RECORDED DATA:
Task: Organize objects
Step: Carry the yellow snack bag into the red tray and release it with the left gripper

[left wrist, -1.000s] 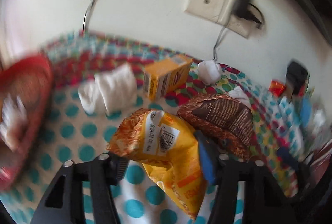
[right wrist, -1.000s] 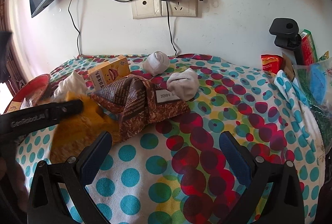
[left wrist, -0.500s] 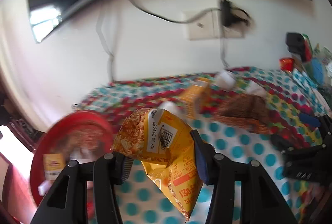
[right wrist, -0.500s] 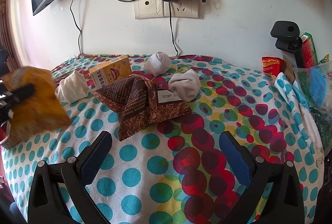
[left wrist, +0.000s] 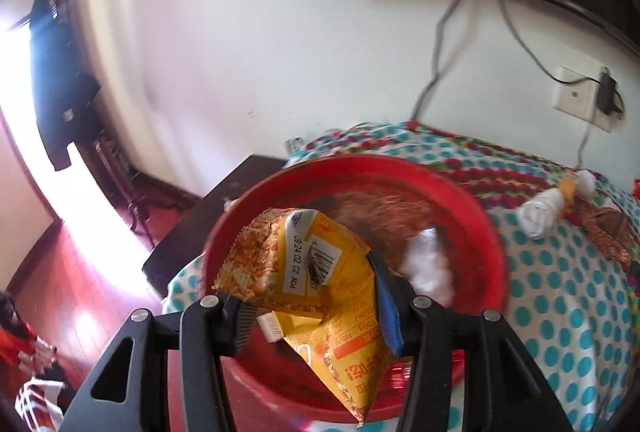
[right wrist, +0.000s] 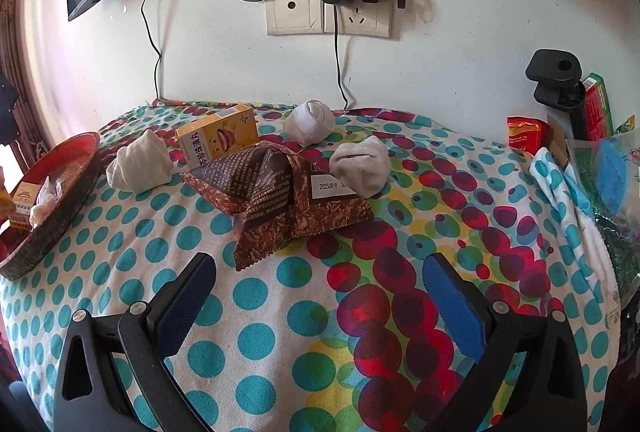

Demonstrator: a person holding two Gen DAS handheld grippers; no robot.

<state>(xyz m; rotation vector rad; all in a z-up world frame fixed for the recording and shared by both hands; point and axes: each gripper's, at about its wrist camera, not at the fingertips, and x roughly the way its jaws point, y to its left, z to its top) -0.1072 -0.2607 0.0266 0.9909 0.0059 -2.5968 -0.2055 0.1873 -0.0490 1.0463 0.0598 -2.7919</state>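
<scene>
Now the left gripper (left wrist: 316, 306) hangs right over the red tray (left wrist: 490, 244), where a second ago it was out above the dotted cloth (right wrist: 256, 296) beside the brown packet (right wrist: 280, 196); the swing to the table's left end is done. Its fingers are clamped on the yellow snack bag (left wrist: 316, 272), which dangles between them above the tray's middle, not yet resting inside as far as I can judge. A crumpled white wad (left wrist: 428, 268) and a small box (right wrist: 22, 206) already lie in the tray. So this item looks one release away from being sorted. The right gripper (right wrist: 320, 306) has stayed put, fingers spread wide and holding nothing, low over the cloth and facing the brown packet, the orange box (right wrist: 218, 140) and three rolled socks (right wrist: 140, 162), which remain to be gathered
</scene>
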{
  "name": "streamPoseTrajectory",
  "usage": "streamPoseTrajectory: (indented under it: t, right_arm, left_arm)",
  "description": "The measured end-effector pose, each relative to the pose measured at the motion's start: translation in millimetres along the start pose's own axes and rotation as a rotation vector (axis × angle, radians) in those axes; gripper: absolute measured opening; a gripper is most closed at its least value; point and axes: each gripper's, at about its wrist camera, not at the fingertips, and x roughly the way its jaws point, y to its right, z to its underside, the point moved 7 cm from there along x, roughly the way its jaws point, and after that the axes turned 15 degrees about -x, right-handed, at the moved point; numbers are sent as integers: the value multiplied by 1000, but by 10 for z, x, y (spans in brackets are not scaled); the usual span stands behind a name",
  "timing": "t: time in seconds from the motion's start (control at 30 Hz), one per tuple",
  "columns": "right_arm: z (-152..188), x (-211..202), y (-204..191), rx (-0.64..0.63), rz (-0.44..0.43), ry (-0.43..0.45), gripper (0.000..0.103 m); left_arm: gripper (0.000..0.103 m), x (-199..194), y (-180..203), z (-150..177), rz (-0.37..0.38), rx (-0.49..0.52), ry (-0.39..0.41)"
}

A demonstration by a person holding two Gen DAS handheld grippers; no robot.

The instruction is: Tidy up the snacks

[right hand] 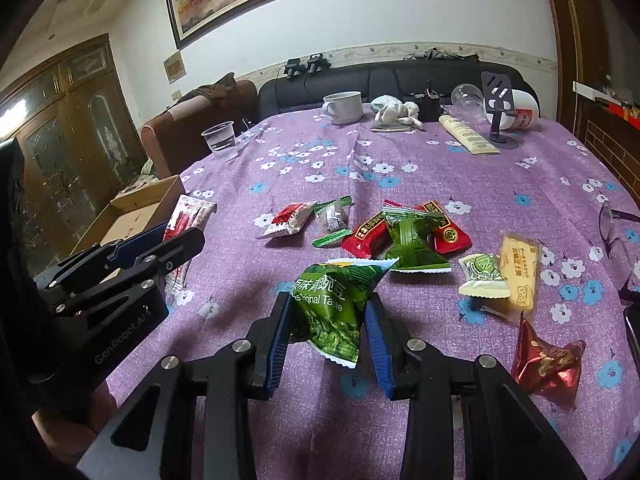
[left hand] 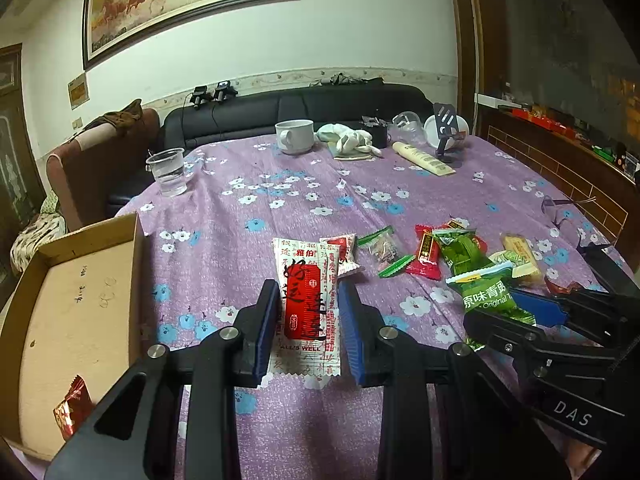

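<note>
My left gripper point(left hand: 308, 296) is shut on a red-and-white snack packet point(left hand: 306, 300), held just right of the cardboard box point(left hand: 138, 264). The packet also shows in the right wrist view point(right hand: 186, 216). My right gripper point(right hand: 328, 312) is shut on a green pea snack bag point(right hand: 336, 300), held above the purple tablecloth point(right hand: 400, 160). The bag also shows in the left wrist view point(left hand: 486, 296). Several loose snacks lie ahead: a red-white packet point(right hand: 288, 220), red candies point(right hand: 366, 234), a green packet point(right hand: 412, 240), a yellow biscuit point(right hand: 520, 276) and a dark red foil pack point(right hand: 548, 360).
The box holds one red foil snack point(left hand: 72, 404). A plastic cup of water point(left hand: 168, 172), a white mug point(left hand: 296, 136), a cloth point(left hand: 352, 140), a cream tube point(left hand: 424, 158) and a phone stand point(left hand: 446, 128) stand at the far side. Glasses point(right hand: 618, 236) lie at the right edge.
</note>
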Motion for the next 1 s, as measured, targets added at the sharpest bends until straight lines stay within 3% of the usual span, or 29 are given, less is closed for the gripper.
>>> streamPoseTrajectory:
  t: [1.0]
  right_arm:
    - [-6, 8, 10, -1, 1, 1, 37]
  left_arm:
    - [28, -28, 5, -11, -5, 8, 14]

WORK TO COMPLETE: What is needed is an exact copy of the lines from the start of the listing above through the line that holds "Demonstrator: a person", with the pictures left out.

EXERCISE RESPONSE:
Task: Organize objects
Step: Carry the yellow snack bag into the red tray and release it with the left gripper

[left wrist, -1.000s] 
[right wrist, -1.000s] 
[left wrist, -0.500s] 
[right wrist, -0.500s] 
[left wrist, +0.000s] 
[right wrist, +0.000s] 

Demonstrator: a person holding two Gen DAS handheld grippers; no robot.

The answer has been written out in full.